For the small shop, it is always a good idea to think about the finishing process when doing the initial engineering and planning.

glenn bradley
07-28-2010, 1:14 PM
I do as Jamie does. Finish cabinets without backs and drawers without bottoms, then finish assembly.

+2 on backs off and bottoms out.

Chris Padilla
07-28-2010, 3:55 PM
+2 on backs off and bottoms out.

ditto ditto :)

Chris Friesen
07-28-2010, 5:39 PM
If you can take out backs/bottoms then of course it will be easier.

Otherwise, do the corners first and then plan the order such that the most visible surfaces are done last to reduce overspray landing on them.

For doing the corners most guns have a fan width adjustment and an airflow valve--turn it down to a narrow fan and reduce the airflow as much as possible while still getting a good finish--this will reduce the amount of air blowing around. You may need to adjust fluid flow as well.

Jeff Gunter
07-28-2010, 5:55 PM
+1 on the whip hose
+1 on not forking over the money for the extra quiet model unless you plan on spraying enormous projects. I have a mini-mite 4 and it's not much louder than an upright vacuum. In the grand scheme of things the time spent with the pump on is miniscule compared with, for example, surface prep.
+1 on abusing some cardboard boxes to learn how to manage inside corners.

The nozzle on the Fuji can be set to spray fan horizontal, fan vertical or approximately circular, at least on the "old" model from a few years back.

IME, all spray guns have problems in corners, I'd rather spray with HVLP than a regular high pressure gun though. There is no good way to spray a tire rim without some blowback -- no matter what gun you use.

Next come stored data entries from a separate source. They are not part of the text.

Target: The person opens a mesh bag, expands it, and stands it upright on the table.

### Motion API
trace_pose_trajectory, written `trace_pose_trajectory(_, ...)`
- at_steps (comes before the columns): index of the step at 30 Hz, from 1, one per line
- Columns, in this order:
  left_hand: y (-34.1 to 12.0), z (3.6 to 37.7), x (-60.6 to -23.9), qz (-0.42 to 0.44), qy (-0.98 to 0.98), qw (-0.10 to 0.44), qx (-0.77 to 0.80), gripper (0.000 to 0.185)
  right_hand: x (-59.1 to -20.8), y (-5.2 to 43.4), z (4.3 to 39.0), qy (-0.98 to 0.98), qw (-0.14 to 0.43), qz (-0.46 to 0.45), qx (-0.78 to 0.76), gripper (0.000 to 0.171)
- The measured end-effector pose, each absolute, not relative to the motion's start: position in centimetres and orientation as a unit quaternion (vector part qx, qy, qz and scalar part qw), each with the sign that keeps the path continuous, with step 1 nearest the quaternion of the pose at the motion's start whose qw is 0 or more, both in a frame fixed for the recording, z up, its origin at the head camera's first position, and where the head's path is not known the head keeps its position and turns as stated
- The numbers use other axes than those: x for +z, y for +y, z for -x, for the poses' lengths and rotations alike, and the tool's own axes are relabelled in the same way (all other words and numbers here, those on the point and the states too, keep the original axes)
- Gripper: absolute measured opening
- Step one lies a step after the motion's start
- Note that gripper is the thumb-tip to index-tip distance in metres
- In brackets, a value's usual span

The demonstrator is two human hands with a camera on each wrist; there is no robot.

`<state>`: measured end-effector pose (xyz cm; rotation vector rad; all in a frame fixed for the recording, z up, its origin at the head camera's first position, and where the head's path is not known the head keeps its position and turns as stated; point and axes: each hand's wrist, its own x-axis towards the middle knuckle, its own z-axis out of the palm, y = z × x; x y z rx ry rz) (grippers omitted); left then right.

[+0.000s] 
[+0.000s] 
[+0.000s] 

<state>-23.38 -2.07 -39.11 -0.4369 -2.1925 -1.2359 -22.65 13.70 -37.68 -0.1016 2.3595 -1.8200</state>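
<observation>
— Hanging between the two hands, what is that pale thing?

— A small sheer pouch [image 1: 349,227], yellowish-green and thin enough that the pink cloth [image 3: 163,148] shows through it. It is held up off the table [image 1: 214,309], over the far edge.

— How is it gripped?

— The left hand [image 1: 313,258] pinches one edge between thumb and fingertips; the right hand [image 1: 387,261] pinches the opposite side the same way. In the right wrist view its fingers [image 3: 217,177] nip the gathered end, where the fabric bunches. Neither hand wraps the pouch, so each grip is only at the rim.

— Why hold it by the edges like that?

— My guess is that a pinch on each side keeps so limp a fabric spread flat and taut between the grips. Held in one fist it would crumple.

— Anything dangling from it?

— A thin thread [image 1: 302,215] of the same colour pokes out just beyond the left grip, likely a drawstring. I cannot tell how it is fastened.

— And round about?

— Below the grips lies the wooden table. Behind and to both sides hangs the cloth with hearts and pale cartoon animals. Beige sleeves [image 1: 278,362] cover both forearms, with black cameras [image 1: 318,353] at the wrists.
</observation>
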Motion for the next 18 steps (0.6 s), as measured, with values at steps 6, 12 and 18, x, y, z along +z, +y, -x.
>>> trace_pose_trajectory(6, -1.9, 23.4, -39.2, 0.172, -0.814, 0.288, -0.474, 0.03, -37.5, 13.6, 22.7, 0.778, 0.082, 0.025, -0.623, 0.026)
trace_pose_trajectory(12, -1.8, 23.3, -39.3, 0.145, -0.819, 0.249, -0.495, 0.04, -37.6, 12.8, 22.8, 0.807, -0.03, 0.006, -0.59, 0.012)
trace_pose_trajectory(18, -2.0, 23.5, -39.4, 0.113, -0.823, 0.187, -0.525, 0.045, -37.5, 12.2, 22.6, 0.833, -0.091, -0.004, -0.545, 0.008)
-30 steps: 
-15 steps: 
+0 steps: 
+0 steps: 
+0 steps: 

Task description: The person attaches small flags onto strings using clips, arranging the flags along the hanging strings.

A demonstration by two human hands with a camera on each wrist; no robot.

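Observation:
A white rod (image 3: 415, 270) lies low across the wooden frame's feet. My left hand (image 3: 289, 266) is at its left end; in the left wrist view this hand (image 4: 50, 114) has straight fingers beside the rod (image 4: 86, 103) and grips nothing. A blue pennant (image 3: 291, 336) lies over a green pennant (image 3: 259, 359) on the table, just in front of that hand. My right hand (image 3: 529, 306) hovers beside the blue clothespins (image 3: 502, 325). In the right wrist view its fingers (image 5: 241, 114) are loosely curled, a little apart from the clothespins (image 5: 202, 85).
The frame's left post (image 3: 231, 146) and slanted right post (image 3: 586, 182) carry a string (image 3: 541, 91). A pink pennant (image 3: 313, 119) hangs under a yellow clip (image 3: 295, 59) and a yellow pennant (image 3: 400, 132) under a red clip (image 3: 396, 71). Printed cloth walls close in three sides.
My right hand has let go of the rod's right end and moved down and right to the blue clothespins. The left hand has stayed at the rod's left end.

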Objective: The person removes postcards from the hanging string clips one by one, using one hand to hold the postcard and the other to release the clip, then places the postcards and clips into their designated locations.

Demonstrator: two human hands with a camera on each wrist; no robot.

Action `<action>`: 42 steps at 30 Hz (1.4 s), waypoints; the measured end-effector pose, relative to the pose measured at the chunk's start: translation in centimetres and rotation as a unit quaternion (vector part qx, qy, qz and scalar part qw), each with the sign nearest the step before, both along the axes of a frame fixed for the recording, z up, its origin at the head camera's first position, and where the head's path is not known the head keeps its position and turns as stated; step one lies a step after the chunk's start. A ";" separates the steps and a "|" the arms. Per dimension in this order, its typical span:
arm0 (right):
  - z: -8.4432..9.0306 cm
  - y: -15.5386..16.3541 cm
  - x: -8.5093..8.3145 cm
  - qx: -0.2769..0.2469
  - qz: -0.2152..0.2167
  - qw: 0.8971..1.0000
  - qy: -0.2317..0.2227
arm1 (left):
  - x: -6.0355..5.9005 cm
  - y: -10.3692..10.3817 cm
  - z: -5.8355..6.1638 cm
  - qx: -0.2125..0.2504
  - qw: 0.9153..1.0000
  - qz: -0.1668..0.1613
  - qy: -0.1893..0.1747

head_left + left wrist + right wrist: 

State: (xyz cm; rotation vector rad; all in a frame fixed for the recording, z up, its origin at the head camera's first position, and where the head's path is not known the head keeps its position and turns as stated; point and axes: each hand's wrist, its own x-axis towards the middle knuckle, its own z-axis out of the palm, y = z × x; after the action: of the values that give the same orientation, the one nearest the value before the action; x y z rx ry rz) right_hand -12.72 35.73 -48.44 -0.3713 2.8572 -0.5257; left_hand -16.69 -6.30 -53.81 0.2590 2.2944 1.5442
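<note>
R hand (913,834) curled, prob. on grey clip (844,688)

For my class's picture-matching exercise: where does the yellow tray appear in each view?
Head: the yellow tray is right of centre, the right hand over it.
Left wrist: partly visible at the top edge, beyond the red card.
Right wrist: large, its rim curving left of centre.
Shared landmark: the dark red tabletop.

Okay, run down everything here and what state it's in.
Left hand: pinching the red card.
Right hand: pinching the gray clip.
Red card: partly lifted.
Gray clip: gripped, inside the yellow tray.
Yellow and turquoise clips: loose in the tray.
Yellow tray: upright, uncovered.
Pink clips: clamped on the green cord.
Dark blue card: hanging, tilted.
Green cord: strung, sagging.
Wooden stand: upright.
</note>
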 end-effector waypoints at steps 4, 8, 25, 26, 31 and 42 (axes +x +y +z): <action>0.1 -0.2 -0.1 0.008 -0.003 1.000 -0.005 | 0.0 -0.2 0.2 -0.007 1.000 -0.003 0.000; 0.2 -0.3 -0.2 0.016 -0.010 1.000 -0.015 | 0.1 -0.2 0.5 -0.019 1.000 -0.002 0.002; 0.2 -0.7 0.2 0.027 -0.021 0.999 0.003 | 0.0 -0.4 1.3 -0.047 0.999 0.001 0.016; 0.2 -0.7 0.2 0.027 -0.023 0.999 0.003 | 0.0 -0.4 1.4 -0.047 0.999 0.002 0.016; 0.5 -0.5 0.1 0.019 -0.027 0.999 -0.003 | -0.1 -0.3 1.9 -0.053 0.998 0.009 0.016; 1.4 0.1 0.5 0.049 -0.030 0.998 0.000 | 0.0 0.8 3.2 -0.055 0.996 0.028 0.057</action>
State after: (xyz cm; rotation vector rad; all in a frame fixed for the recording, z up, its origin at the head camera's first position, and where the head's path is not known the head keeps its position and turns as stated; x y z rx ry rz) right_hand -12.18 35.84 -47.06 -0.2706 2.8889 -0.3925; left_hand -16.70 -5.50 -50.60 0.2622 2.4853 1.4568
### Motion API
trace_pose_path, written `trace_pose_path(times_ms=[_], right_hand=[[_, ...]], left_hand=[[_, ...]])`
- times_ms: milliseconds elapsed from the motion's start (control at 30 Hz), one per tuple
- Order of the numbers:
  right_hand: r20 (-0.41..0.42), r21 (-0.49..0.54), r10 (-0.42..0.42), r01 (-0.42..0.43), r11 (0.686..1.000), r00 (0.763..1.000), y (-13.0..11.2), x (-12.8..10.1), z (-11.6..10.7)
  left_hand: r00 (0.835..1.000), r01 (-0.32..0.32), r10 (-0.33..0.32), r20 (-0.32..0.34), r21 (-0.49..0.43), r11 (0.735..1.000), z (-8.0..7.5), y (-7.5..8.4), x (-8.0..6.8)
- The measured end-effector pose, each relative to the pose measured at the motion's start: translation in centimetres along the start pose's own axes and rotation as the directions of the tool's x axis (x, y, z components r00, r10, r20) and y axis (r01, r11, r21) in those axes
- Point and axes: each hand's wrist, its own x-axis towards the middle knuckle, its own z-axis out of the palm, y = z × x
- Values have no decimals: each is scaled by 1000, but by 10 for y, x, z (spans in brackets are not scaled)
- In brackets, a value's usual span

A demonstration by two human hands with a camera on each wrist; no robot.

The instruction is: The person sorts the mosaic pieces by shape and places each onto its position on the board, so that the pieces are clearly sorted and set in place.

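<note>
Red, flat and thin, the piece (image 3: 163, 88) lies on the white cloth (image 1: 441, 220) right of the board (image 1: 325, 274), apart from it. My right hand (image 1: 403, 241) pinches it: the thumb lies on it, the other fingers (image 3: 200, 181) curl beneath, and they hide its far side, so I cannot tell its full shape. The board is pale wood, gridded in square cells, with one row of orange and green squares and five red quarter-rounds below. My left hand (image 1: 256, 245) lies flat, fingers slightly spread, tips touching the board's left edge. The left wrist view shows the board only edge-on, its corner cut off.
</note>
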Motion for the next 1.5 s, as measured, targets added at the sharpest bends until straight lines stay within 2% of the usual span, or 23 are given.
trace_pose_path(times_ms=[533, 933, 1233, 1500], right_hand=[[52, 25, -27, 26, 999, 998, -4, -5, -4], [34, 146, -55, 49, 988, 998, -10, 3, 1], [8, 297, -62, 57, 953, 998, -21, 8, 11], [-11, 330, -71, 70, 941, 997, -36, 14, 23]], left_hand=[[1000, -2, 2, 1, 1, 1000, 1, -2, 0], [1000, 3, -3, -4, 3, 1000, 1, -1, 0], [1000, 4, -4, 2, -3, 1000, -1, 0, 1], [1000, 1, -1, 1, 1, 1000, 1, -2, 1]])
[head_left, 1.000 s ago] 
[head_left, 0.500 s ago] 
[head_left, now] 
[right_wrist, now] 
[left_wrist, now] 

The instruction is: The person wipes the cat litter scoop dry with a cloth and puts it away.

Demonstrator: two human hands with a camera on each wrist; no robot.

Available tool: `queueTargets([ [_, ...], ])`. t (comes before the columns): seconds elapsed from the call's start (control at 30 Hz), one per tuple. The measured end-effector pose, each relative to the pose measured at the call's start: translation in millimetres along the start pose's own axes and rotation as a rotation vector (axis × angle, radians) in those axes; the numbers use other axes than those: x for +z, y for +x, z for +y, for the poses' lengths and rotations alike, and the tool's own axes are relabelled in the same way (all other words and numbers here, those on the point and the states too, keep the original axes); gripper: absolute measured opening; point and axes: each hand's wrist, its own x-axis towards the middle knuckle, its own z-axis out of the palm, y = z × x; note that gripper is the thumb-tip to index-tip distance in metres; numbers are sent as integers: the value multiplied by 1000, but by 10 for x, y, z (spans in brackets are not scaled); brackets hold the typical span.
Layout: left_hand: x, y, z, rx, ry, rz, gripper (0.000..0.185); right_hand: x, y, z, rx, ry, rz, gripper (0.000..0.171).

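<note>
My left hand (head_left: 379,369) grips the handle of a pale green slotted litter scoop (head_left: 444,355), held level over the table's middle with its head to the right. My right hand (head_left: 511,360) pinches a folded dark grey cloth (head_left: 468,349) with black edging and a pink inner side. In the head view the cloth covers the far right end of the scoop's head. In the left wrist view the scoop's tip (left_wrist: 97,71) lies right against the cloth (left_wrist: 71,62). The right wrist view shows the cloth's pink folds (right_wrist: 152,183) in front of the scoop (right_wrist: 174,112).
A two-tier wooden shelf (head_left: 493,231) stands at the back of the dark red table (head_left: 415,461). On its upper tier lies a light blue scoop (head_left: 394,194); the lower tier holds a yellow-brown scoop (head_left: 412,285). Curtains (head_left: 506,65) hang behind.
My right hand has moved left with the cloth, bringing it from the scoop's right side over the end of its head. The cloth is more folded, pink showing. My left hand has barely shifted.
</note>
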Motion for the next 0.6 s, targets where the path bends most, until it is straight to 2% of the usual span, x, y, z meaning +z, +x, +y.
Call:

One nice part of HVLP is that I've never had to fight with condensation in the lines.

Bruce Wrenn
07-28-2010, 9:35 PM
Original cubbies were sprayed with the backs off. Refinish job is with backs on. On new construction, I spray the sheet goods "in the flat. Then cut them to size, dado and assemble. I chose my Apollo gun because we had a very good dealer here. He does shows all over the world for Apollo, including the "fly in" at Oshkosh. (Airplane guys use a paint that costs $1200 (twelve hundred) a gallon.) Gus ( my dealer) used to do demo at trade shows where he painted one of those little baseball bats in front of a white piece of paper. He also painted the inside of a styrafoam coffee cup, while holding it in his hand. Now he is ALMOST retired.

scott vroom
07-30-2010, 1:21 PM
I went ahead and purchassed the Fuji Q4 yesterday. I decided to pay the extra $ for the quiet model since my shop is in a garage attached to the house and I'm trying to keep things as quiet possible for the family. I paid $919 to Homestead plus $25 shipping. I could have purchased from Amazon for the same price and no shipping, but I figured being a newbie I'd get more than $25 of guidance/technical support from Homestead. The owner, Jeff Jewitt, took the order over the phone and was very helpful and informative. Seems like an decent company to do business with (no affilliation).

I also purchased the 6' whip hose...makes good sense for tight areas (like down on all fours refinishing built-in base cabs). Thanks for the tip.

Thanks for all the advice on spraying tight corners. Sounds like the way to go is to spray before installing backs/drawer bottoms.